In the listing that follows, the range to quote begins at the line that has "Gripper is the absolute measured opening" and ends after the line that has "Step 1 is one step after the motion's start"; quote it verbatim and add nothing.

BEGIN

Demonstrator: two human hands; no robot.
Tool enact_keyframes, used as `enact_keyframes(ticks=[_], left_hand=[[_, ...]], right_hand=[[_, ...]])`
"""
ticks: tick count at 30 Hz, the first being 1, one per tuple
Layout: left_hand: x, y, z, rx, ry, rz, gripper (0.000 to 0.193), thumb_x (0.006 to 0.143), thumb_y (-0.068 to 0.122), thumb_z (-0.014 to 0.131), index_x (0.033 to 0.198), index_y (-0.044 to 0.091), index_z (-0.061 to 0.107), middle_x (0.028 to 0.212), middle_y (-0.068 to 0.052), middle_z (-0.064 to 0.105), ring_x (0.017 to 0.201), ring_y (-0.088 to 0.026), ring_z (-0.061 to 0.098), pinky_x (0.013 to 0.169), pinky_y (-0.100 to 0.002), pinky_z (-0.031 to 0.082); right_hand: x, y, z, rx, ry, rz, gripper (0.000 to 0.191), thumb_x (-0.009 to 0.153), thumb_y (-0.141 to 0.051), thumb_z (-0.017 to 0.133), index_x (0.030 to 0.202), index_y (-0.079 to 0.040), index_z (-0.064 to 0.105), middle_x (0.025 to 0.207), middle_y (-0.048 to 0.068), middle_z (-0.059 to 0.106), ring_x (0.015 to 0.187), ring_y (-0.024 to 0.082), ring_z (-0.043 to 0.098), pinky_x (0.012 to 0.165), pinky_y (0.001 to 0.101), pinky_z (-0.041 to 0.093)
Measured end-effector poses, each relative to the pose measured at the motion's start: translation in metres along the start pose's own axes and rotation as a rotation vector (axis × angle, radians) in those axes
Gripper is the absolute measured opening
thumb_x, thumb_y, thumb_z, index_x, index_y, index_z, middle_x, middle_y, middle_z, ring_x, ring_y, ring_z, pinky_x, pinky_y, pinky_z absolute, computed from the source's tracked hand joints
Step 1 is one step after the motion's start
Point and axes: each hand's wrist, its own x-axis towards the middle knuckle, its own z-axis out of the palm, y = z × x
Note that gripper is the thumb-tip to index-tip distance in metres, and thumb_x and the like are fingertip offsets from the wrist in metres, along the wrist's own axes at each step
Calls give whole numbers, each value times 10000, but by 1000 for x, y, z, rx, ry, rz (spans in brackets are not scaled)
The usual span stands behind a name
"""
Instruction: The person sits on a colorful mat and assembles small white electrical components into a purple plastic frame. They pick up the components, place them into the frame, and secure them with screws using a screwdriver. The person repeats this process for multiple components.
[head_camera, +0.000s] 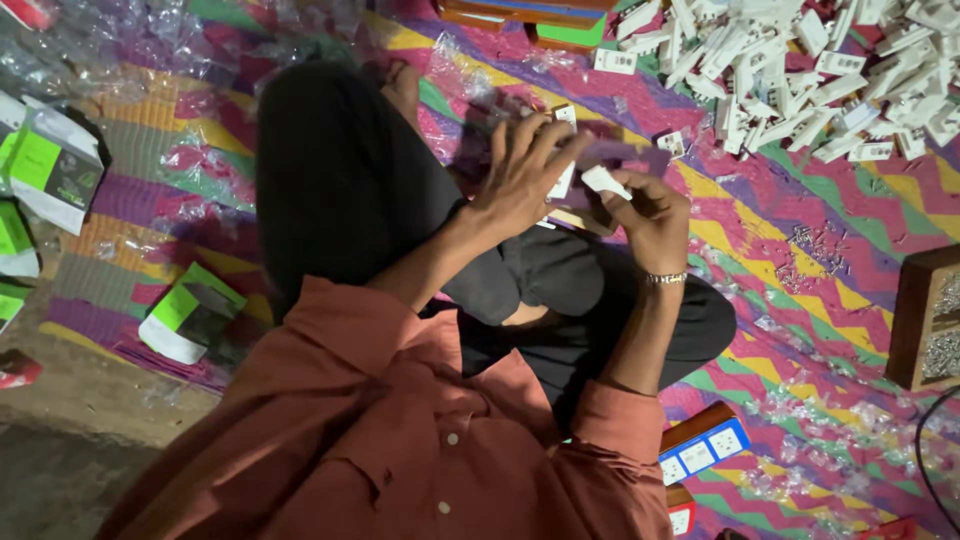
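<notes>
Both hands, left hand and right hand, pinch a white plastic part above the mat.

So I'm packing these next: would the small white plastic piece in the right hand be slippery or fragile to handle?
The small white plastic piece looks rigid and probably light, since the right hand pinches it with fingertips alone. Its smooth surface may be slightly slippery. Flat sides suggest it won't roll.

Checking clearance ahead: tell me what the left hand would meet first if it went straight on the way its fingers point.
Probably the pile of small white parts: the left hand points up-right across the zigzag mat. Depth is unclear.
</notes>
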Motion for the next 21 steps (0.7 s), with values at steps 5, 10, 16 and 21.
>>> enact_keyframes(ticks=[5,10,16,21], left_hand=[[0,-2,-4,-12,-120,185,817,699,-17,765,1454,208,549,1396,-76,471,1357,-316,392,1106,-585,285],[2,-4,-14,-29,-200,193,726,712,-23,759,1393,171,599,1387,-87,472,1359,-316,385,1097,-580,282],[4,-6,-17,-136,-189,151,690,679,-22,774,1333,133,620,1371,-85,481,1350,-321,395,1103,-575,297],[7,-6,-15,-214,-53,64,821,657,42,847,1429,116,578,1352,-106,474,1314,-338,428,1126,-504,363]], right_hand=[[-6,-19,-8,-412,-240,-182,246,896,94,700,1123,5,731,1042,79,709,863,139,663,743,277,542],[-5,-26,6,-645,-210,-181,259,847,12,828,1076,-2,707,931,131,665,754,212,618,703,335,502],[-3,-24,21,-828,29,-534,484,735,-142,953,1121,-44,679,1186,159,597,1103,342,578,911,446,499],[-8,-6,-4,-751,351,-610,395,971,-146,839,1244,31,614,1316,158,594,1243,336,564,1065,469,469]])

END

**Solution for this task**
Gripper is the absolute measured opening
thumb_x, thumb_y, thumb_z, index_x, index_y, index_z, middle_x, middle_y, middle_z, ring_x, ring_y, ring_z, pinky_x, pinky_y, pinky_z absolute, computed from the source's tracked hand joints
Step 1 is one step after the motion's start

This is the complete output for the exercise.